In Vienna, I was told of an exceedingly testy meeting earlier this year between Mohamed ElBaradei, the I.A.E.A.’s director-general, who won the Nobel Peace Prize last year, and Robert Joseph, the Under-Secretary of State for Arms Control. Joseph’s message was blunt, one diplomat recalled: “We cannot have a single centrifuge spinning in Iran. Iran is a direct threat to the national security of the United States and our allies, and we will not tolerate it”…

Going phishing still works

From a BBC report

Sophisticated phishing scams could be catching out 90% of those that see them, research suggests.

The academic study looked at whether web users could tell legitimate online bank websites from the fakes produced by phishers.

Though many phishing sites were easy to spot, the best were judged real by almost all participants.

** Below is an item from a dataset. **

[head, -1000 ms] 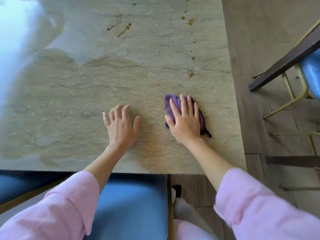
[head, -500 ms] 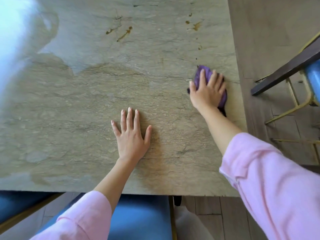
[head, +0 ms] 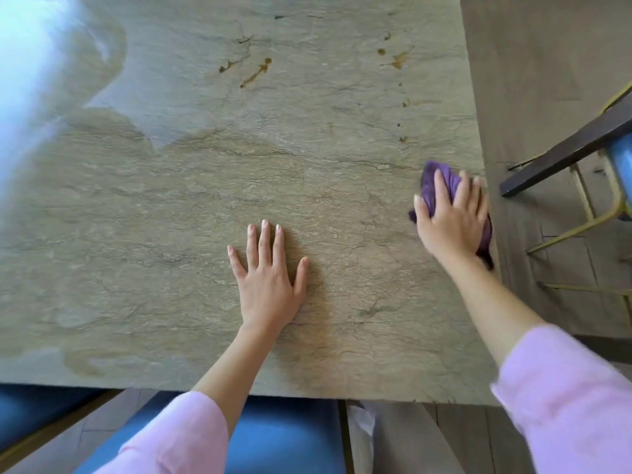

It found that users ignored most of the visual cues on browsers that warn people that they are being scammed.

Sigh. I wish more people would take our online course.

Email me at bureauguy@gmail.com

No, you couldn’t make this up. Good Morning Silicon Valley reports

Good thing the FBI teaches agents Morse code because chances are they may need it. According to Mark Mershon, the assistant director in charge of the agency’s New York City office, budget constraints have deprived some FBI agents of e-mail accounts.

“As ridiculous as this might sound, we have real money issues right now, and the government is reluctant to give all agents and analysts dot-gov accounts,” Mershon told the New York Daily News yesterday. “We just don’t have the money, and that is an endless stream of complaints that come from the field.”